The driver says he prefers the Blue G over the D4505, and hates the White G. He says he "doesn't really like the D4505 at all". He says he knows the White G caught on fire all the time, but doesn't know exactly why they would flare up and burn. He has never driven a DL3, yes, he confirmed that twice after I found it shocking, because Greyhound has a lot of DL3's. He says he really liked driving the old narrowbody MC-12 (now retired due to ADA) for how they "sit on the road", but agrees that the MC-12 was cramped for long drives. Finally, he says Greyhound orders new buses every year, and believes the next order with be for Prevost X3-45's, a smooth-riding bus that he also likes to drive, having driven three of those.

Conclusion
Blue G's were common all along this trip to Colorado. I saw one in Salt Lake City on my outbound leg, running Portland-Denver 1318. Saw #7199 and #7212 both at the Denver Terminal upon arrival. Possibly one other. Next day, I saw #7027 headed to Dallas. On the way back, saw a trio in Salt Lake City resting. Saw #7216 in Reno after arriving back, also resting. So there's definitely an increasing amount of Blue G's out of Denver Garage as more and more of them get rebuilt. Two of the white G's I saw in the Garage were plain white awaiting rebuild.

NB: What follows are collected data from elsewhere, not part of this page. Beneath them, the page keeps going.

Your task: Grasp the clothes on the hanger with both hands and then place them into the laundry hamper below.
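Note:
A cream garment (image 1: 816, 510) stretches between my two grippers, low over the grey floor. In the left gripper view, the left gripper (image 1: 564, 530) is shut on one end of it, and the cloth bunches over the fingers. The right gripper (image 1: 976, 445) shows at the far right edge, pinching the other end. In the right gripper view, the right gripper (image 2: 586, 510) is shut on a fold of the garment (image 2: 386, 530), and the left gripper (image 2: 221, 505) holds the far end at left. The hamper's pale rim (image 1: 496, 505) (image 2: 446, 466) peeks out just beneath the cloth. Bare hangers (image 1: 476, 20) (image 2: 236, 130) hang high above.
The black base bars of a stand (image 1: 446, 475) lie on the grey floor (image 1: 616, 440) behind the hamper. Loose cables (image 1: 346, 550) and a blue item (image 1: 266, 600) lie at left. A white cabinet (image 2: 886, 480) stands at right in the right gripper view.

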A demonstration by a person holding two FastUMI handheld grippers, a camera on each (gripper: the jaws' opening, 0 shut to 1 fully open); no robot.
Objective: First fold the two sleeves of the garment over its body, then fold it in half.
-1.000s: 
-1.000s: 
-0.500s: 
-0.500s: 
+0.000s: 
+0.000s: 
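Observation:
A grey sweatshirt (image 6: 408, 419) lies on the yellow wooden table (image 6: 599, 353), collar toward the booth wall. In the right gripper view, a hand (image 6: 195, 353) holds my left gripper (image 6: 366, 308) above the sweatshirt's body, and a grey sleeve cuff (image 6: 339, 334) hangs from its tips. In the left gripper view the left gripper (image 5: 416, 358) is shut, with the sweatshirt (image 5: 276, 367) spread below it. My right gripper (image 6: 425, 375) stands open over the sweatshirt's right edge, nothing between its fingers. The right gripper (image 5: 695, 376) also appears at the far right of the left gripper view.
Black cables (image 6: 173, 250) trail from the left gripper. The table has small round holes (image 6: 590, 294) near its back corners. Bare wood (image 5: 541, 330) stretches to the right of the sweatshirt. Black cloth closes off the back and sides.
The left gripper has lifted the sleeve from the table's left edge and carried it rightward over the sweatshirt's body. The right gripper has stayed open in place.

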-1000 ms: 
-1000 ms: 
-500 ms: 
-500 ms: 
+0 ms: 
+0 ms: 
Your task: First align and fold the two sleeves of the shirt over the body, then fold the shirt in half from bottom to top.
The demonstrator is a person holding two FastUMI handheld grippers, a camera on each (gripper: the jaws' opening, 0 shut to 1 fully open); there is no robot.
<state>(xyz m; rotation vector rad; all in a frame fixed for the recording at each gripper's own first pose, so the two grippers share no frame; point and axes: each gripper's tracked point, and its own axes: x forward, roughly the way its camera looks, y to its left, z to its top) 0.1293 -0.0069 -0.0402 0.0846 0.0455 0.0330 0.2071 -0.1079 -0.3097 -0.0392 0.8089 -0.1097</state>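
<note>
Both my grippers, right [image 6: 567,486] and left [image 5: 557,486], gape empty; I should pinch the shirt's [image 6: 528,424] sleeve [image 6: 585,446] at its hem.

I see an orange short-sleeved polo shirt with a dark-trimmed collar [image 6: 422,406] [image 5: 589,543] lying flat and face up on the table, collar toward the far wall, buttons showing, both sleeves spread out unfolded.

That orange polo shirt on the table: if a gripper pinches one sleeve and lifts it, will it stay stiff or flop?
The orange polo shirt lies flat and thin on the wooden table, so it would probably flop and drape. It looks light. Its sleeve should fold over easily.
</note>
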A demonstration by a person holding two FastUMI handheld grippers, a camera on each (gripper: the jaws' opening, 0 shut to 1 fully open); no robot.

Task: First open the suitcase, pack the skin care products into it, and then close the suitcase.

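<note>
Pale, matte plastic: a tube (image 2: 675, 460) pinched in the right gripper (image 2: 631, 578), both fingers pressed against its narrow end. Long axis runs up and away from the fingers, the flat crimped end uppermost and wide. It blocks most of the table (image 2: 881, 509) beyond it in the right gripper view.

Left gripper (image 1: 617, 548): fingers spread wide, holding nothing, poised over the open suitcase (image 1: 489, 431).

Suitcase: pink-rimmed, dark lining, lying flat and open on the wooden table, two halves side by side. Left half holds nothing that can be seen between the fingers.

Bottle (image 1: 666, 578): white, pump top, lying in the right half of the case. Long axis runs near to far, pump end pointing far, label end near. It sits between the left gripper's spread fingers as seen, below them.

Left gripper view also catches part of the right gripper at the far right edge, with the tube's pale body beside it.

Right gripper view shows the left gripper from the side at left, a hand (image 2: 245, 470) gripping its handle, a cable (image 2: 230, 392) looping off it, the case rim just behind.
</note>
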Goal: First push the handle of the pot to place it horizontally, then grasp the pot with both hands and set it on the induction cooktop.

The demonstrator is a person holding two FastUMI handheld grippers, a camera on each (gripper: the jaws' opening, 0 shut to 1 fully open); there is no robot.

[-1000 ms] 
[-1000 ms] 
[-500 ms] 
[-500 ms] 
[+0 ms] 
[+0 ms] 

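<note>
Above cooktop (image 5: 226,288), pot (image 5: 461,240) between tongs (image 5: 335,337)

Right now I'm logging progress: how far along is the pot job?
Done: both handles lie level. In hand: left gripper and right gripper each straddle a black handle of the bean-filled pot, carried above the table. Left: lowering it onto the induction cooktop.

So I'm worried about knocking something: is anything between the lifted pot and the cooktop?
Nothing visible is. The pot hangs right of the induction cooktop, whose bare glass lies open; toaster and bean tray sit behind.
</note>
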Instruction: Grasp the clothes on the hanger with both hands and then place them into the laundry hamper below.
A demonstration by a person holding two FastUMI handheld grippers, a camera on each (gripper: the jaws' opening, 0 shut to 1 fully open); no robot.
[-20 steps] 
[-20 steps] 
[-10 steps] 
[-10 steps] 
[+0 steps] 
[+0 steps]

This bus is great and I would not hesitate to take another ride on it. The legroom was especially great, and the old Brasil seats didn't sag like the new seats in the D4505 or X3-45, those sagging seats require you to sit on a pillow or deal with hip pain. I would like to say that the biggest impression left on me by this Blue G ride was the legroom, I could not have asked for any more legroom because I could fully stretch out my legs with my feet on the footrest.

Notes
Seats are heavily padded, about 8 inches for the seat back, 12 inches for the seat bottom. No sagging seat bottoms like the newer seats.

Lots of legroom, but that is not created by seat pitch, which is about 36". It is created by seat elevation. It feels like 50" of pitch because of how much the seats were elevated.

Big windows are not obstructed by the parcel racks hanging down from the roof.

No speakers every seat pair, they are placed every two seat pairs, along the outboard side of the parcel racks, facing the windows. Weird design, I know.

Lavatory door replaced and lavatory refurbished. No more leaking lav.

Reading lights were smaller than the other Greyhound coaches. Air vents were the same as the other MCI coaches.


Photo links below.
Blue G #7029 in between two DL3's at Denver:
https://www.flickr.com/photos/[email protected]/14818892157/. 
https://www.flickr.com/photos/[email protected]/14670239978/. 
The seats: https://www.flickr.com/photos/[email protected]/14616932479/. 
The interior: https://www.flickr.com/photos/[email protected]/14798081385/. 
The legroom: https://www.flickr.com/photos/[email protected]/15004646326/. 
The vents and outlets: https://www.flickr.com/photos/[email protected]/14851590940/
The lavatory: https://www.flickr.com/photos/[email protected]/14675260150/. 
The coach at Frisco: https://www.flickr.com/photos/[email protected]/14793811003/. 
The (very clean) rear end: https://www.flickr.com/photos/[email protected]/14868239563/. 

Go Greyhound and safe travels, everyone!


----------



## Bob Dylan (Aug 29, 2014)

You're a better man than me Gunga Din! I'll stick to the Zephyr on this Route and limit my bus rides to Day Trips and Local transportation! To each his own!


----------



## Swadian Hardcore (Aug 29, 2014)

This was just a hop compared to that Reno-Denver round-trip which were both on new buses with sagging seats.


----------